- [WORK REQUIRED]:
If you see a picture in the data below, omit it and copy the rest exactly.

══════════════════════════════

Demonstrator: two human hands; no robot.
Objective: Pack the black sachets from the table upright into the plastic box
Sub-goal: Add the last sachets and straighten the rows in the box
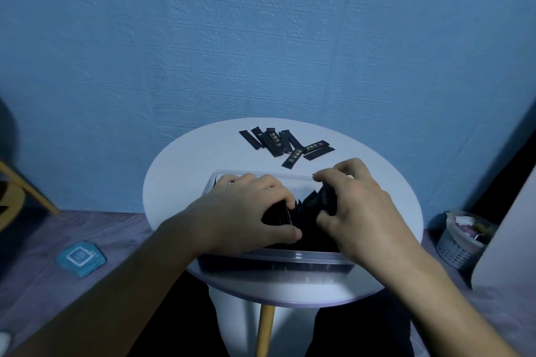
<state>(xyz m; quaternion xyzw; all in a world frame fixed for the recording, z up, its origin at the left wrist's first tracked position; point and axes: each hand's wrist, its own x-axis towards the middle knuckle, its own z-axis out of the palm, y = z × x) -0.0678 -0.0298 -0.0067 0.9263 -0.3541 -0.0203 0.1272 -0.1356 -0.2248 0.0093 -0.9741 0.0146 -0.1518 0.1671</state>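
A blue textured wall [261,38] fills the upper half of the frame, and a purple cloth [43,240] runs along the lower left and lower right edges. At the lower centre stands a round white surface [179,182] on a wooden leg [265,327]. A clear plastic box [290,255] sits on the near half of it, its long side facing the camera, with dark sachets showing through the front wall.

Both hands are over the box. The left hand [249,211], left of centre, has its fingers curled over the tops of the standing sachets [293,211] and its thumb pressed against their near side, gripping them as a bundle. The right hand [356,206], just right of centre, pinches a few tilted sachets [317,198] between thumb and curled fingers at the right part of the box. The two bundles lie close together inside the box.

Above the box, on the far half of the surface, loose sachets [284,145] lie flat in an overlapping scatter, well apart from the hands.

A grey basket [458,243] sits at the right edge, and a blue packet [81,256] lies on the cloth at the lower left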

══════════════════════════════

- [RESULT]:
Demonstrator: two human hands; no robot.
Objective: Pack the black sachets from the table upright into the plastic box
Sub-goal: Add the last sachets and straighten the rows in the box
<state>(xyz m; quaternion xyzw; all in a world frame fixed for the recording, z up, its origin at the left wrist's first tracked position; point and axes: each hand's wrist, its own x-axis towards the middle knuckle, its own z-axis out of the palm, y = z × x) -0.0678 -0.0298 -0.0067 0.9263 -0.3541 -0.0203 0.1272 -0.1356 -0.2248 0.0093 -0.9741 0.0146 -0.1518 0.1671</state>
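A blue textured wall [261,38] fills the upper half of the frame, and a purple cloth [43,240] runs along the lower left and lower right edges. At the lower centre stands a round white surface [179,182] on a wooden leg [265,327]. A clear plastic box [290,255] sits on the near half of it, its long side facing the camera, with dark sachets showing through the front wall.

Both hands are over the box. The left hand [249,211], left of centre, has its fingers curled over the tops of the standing sachets [293,211] and its thumb pressed against their near side, gripping them as a bundle. The right hand [356,206], just right of centre, pinches a few tilted sachets [317,198] between thumb and curled fingers at the right part of the box. The two bundles lie close together inside the box.

Above the box, on the far half of the surface, loose sachets [284,145] lie flat in an overlapping scatter, well apart from the hands.

A grey basket [458,243] sits at the right edge, and a blue packet [81,256] lies on the cloth at the lower left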

The required output has now been supplied.